Her gaze hadn’t wavered, steady on his face. She didn’t say the words, but they both heard them.
He drew breath, and plunged in. “Where would you prefer to live? Near your family home, or in town?” Before she could ask, he added, “I don’t care where I live.”
She nodded slowly, as if she’d heard the words he hadn’t said. “Not in town. Near my parents’ house, but not too close. In the surrounding shires, close enough to easily visit.”
He nodded. “Village or country town?”
Her lips curved. “Village. But with a town with a market square nearby.”
“Manor house or mansion?”
Emily opened her eyes wide. “I have a choice?”
He held her gaze; she felt trapped in his dark eyes. “You can choose anything, or everything. Whatever your heart desires. This is our future-we get to choose, and as my slate is blank…”
She’d stopped breathing, had to drag in a tight breath. “Manor house, then, with the sort of rambling, rolling gardens children love to run in.”
“Children?”
She nodded. “Lots.”
That stopped him. For a long moment he stared at her through the dark, then he nodded. “All right.”
He didn’t say more, ask more, just gathered her close, and rested his chin on her head.
They sat quietly for a while, listening to the inn slumbering around them.
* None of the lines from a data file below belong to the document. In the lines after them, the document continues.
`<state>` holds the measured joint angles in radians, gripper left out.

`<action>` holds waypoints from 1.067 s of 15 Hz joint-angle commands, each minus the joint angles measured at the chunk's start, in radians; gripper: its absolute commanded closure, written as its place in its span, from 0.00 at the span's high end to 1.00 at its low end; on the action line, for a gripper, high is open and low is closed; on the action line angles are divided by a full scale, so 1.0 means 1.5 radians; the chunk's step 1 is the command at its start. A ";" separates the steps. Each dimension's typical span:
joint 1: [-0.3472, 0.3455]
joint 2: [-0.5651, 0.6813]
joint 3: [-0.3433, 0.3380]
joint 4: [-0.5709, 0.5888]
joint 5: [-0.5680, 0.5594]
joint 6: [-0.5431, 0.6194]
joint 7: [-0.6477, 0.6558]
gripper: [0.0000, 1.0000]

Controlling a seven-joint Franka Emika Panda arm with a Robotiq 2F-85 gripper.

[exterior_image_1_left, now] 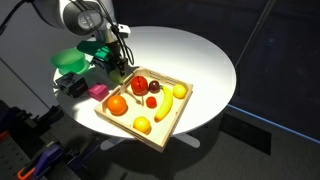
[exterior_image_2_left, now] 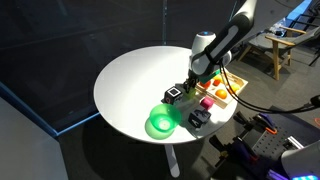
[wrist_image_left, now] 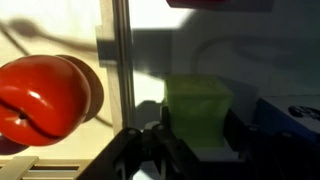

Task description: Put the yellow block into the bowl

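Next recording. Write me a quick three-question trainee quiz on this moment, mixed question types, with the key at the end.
1. True or false: the yellow block already lies in the green bowl.
2. What is the gripper shut on? A) the pink cube B) the yellow block C) the banana
3. Fill the gap: the red fruit lies in a wooden ____.

Key
1. False: in the wrist view the block sits between the fingers, outside the bowl.
2. B
3. tray
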<state>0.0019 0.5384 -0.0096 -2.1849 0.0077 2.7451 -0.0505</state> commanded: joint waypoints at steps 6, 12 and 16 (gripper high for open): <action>0.037 -0.081 -0.022 -0.011 -0.023 -0.086 0.064 0.27; 0.047 -0.156 -0.011 -0.025 -0.027 -0.138 0.069 0.27; 0.045 -0.190 0.021 -0.037 -0.006 -0.134 0.047 0.27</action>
<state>0.0672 0.3145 -0.0075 -2.2063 -0.0077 2.5565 0.0191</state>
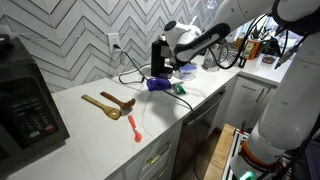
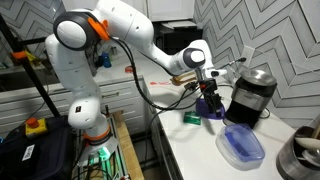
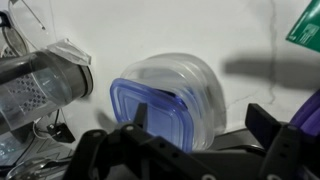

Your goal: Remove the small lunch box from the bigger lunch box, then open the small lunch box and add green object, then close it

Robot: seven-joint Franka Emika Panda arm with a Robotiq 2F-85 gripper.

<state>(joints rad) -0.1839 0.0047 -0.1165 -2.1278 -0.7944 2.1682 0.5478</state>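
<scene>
The small lunch box [image 1: 157, 84] is blue and lies on the white counter, just under my gripper [image 1: 160, 68]. It also shows in an exterior view [image 2: 208, 104] and in the wrist view [image 3: 165, 100], partly between the fingers. My gripper [image 2: 207, 92] [image 3: 200, 112] is open, and a gap of counter shows between the box and one finger. The bigger lunch box [image 2: 243, 147] sits apart, near the counter's end. I cannot make it out behind the arm in the exterior view from the counter's far end. The green object [image 1: 180, 88] [image 2: 192, 118] [image 3: 305, 25] lies beside the small box.
A black appliance [image 2: 250, 95] [image 3: 40, 85] stands close by the gripper against the wall. Two wooden spoons [image 1: 108, 103] and a red-orange utensil [image 1: 135, 128] lie farther along the counter. A black machine [image 1: 25, 100] and a metal pot [image 2: 300, 160] stand at the ends.
</scene>
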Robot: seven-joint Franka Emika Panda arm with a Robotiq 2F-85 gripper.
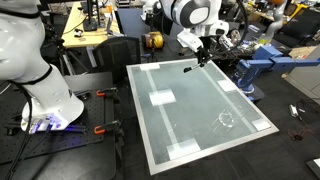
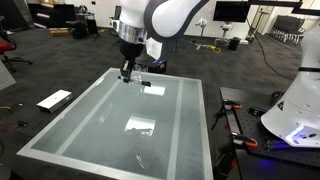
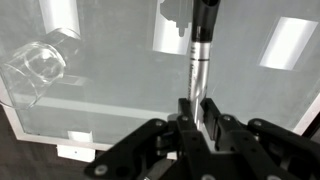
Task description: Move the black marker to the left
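Black marker (image 3: 203, 50) sits within the end effector (image 3: 203, 112) near the table (image 3: 110, 105) edge

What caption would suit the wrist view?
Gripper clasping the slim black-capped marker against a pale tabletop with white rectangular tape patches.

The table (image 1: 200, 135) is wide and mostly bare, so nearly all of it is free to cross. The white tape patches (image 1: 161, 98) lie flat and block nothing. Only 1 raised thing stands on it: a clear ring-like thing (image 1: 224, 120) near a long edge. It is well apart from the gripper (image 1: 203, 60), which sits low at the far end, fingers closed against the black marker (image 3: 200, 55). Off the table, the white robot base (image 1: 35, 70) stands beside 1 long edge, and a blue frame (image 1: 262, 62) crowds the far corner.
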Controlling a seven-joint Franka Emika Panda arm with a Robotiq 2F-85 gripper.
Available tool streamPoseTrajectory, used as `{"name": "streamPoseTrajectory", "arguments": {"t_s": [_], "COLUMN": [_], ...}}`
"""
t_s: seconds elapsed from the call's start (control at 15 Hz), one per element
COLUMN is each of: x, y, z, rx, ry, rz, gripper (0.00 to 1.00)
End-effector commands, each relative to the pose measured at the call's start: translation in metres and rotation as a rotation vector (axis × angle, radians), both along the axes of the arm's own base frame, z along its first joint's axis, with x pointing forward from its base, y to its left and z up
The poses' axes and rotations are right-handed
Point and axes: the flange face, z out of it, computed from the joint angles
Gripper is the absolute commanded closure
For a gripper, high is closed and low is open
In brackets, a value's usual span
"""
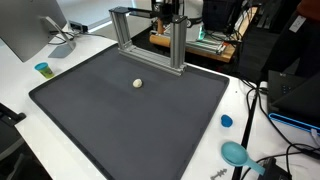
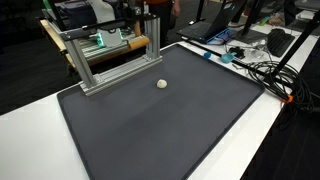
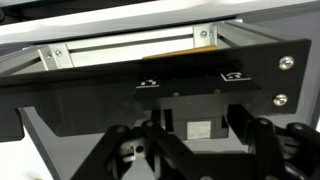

Then he murmured, “That’s a start. You’ve started painting in my blank slate. When we get to the end of this…”
“When we get to the end of this”-shifting in his arms, she looked into his face-“we’ll finish the painting together.”
She touched her lips to his, then settled back into his embrace.
And saw out his watch by his side.
“Royce wants us to draw and eliminate as many cultists as possible, but primarily in a specific area.” Tristan Wemyss, Earl of Trentham, met Gareth’s gaze over the breakfast dishes. “Specifically the swath between Chelmsford and his residence at Elveden, north of Bury St. Edmonds.”
Gareth nodded. “So we’re to act as hares to our fox-in this case, the cult.”
“And”-Jack held up a finger-“possibly the Black Cobra himself. Ferrar knows the area-his father has a house in Norfolk.”
Jack had returned that morning as promised, Tristan in tow. After the introductions, they’d sat down to a large and varied breakfast. The men were doing the inn’s cook proud.
Emily glanced from Jack, to Tristan, to Gareth, and inwardly shook her head. Aside from the obvious physical similarities consequent on all being ex-Guardsmen, all three shared a distinctly robust attitude toward the cult, as if they couldn’t wait to engage.
“Sadly,” Tristan continued, “Royce doesn’t want us to come north just yet. In the interim, he wants us to make you disappear, make you invisible to the cult.”
Gareth raised his brows. “How?”
“We’re to transfer you and your entire party to Mallingham Manor.” Jack smiled predatorially. “Without the cult tracking you there.”
Gareth grimaced. “While they’re not always well trained as fighters, they are distressingly good at tracking and locating.”